The Catastrophic Convergence Conjecture

by TurnTrout7 min read14th Feb 202013 comments


Ω 18

Impact MeasuresInstrumental ConvergenceAI
Crossposted from the AI Alignment Forum. May contain more technical jargon than usual.

Overfitting the AU landscape

When we act, and others act upon us, we aren’t just changing our ability to do things – we’re shaping the local environment towards certain goals, and away from others.[1] We’re fitting the world to our purposes.

What happens to the AU landscape[2] if a paperclip maximizer takes over the world?[3]

Preferences implicit in the evolution of the AU landscape

Shah et al.'s Preferences Implicit in the State of the World leverages the insight that the world state contains information about what we value. That is, there are agents pushing the world in a certain "direction". If you wake up and see a bunch of vases everywhere, then vases are probably important and you shouldn't explode them.

Similarly, the world is being optimized to facilitate achievement of certain goals. AUs are shifting and morphing, often towards what people locally want done (e.g. setting the table for dinner). How can we leverage this for AI alignment?

Exercise: Brainstorm for two minutes by the clock before I anchor you.

Two approaches immediately come to mind for me. Both rely on the agent focusing on the AU landscape rather than the world state.

Value learning without a prespecified ontology or human model. I have previously criticized value learning for needing to locate the human within some kind of prespecified ontology (this criticism is not new). By taking only the agent itself as primitive, perhaps we could get around this (we don't need any fancy engineering or arbitrary choices to figure out AUs/optimal value from the agent's perspective).

Force-multiplying AI. Have the AI observe which of its AUs most increase during some initial period of time, after which it pushes the most-increased-AU even further.

In 2016, Jessica Taylor wrote of a similar idea:

"In general, it seems like "estimating what types of power a benchmark system will try acquiring and then designing an aligned AI system that acquires the same types of power for the user" is a general strategy for making an aligned AI system that is competitive with a benchmark unaligned AI system."

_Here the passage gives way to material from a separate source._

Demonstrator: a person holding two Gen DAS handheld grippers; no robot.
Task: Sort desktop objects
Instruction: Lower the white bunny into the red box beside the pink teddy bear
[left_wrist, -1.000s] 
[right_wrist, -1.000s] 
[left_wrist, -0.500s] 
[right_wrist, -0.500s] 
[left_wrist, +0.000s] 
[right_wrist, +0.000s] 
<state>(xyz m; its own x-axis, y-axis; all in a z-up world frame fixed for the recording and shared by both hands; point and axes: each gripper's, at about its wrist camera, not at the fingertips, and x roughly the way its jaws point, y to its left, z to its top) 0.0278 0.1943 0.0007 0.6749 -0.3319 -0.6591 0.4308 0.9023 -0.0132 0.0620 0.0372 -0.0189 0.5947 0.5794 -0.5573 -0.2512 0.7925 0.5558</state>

I think the naïve implementation of either idea would fail; e.g., there are a lot of degenerate AUs it might find. However, I'm excited by this because a) the AU landscape evolution is an important source of information, b) it feels like there's something here we could do which nicely avoids ontologies, and c) force-multiplication is qualitatively different than existing proposals.

Project: Work out an AU landscape-based alignment proposal.

Why can't everyone be king?

Consider two coexisting agents each rewarded for gaining power; let's call them Ogre and Giant. Their reward functions[4] (over the partial-observability observations) are identical. Will they compete? If so, why?

Let's think about something easier first. Imagine two agents each rewarded for drinking coffee. Obviously, they compete with each other to secure the maximum amount of coffee. Their objectives are indexical, so they aren't aligned with each other – even though they share a reward function.

Suppose both agents are able to have maximal power. Remember, Ogre's power can be understood as its ability to achieve a lot of different goals. Most of Ogre's possible goals need resources; since Giant is also optimally power-seeking, it will act to preserve its own power and prevent Ogre from using the resources. If Giant weren't there, Ogre could better achieve a range of goals. So, Ogre can still gain power by dethroning Giant. They can't both be king.

Just because agents have indexically identical payoffs doesn't mean they're cooperating; to be aligned with another agent, you should want to steer towards the same kinds of futures.

Most agents aren't pure power maximizers. But since the same resource competition usually applies, the reasoning still goes through.

Objective vs value-specific catastrophes

How useful is our definition of "catastrophe" with respect to humans? After all, literally anything could be a catastrophe for some utility function.[5]

Tying one's shoes is absolutely catastrophic for an agent which only finds value in universes in which shoes have never ever ever been tied. Maybe all possible value in the universe is destroyed if we lose at Go to an AI even once. But this seems rather silly.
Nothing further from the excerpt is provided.